_Exercise brief_
The lines from the start of the data through the line with "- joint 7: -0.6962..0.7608" are to be returned verbatim; all later lines are to be omitted.

----- Data below -----

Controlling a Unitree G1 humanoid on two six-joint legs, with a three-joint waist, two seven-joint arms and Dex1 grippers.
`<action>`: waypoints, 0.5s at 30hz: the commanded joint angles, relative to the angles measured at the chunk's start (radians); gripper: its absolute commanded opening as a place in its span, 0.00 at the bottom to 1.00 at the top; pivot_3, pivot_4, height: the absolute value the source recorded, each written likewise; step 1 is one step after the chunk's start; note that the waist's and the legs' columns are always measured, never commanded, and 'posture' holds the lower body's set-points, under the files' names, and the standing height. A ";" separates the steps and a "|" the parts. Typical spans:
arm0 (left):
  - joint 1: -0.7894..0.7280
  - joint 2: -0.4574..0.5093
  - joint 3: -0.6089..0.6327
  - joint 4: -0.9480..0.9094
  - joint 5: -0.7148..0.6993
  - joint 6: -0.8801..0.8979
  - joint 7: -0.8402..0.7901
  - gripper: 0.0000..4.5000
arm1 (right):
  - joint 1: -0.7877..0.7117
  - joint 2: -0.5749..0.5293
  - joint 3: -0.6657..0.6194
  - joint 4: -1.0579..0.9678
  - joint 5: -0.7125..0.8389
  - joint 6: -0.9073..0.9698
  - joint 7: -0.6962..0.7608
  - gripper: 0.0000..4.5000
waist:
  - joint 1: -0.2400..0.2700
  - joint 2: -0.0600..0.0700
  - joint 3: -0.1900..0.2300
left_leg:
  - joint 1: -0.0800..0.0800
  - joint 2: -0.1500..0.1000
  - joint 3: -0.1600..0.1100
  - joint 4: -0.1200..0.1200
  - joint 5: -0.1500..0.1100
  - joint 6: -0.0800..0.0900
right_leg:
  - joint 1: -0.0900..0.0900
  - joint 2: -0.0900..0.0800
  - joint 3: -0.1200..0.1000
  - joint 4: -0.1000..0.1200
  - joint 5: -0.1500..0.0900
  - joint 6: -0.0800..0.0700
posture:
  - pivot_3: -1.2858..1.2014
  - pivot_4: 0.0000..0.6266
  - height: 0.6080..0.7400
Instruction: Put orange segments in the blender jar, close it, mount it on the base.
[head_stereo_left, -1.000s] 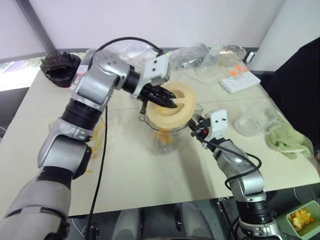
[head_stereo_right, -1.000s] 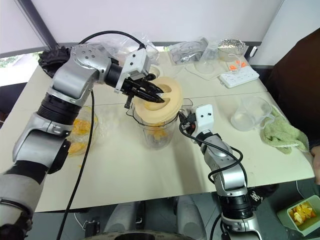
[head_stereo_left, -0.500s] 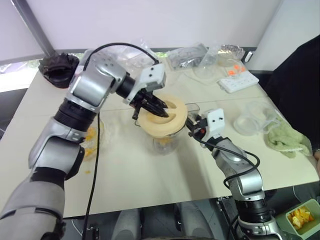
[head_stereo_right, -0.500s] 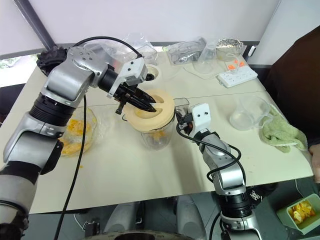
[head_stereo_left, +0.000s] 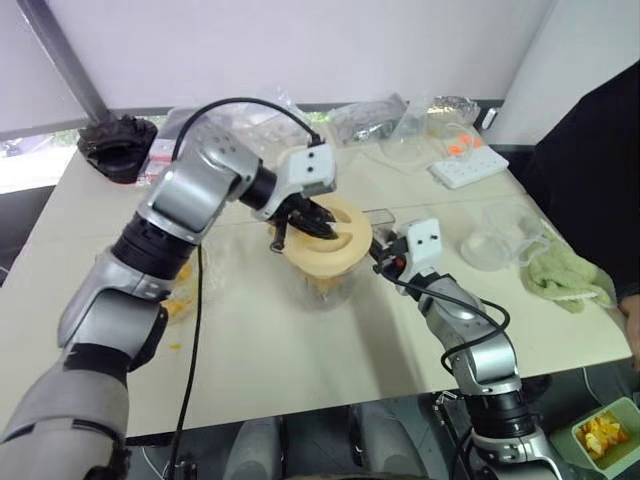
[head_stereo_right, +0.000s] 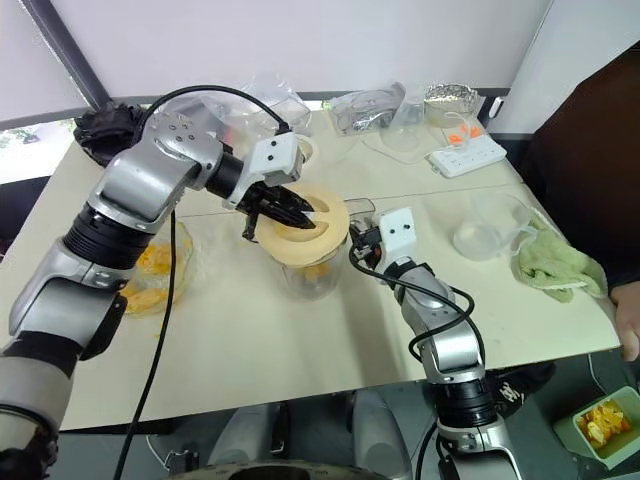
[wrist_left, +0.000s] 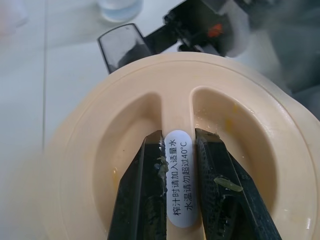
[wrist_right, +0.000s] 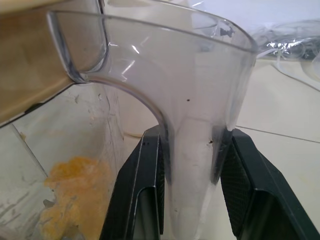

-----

_Response area_
Controlling a Unitree G1 humanoid on two six-joint legs, with a three-joint waist, two seven-joint arms and Dex1 grippers.
`<action>`: waypoints, 0.5s at 30hz: the commanded joint angles, relative to the angles measured at the chunk's start (radians); gripper: its absolute commanded opening as a place in its span, 0.00 at the bottom to 1.00 at the top; pivot_3, pivot_4, height: the absolute value the source recorded, each written likewise; step 1 is one step after the chunk's start; note that the waist's and the legs' columns are always measured, never commanded, and 'posture' holds the lower body's set-points, under the files' names, and the standing height. A ";" separates the steps and a "|" the parts. Typical spans:
arm0 (left):
  - joint 1: -0.7894..0.7280
  - joint 2: -0.4574..0.5093
  - joint 3: -0.6089..0.6327
  - joint 4: -0.9480..0.9094
  - joint 5: -0.7148..0.6993
  - joint 6: -0.8801..0.8979
  - joint 7: -0.8402..0.7901
  - gripper: 0.0000..4.5000
arm1 (right):
  - joint 1: -0.7877..0.7117
  - joint 2: -0.5749..0.5293
  - joint 3: -0.6657..0.6194
  - joint 4: -1.0579..0.9678
  - joint 5: -0.7125..0.8389
  - joint 6: -0.9073..0.9698
  - joint 7: -0.6962..0.7608

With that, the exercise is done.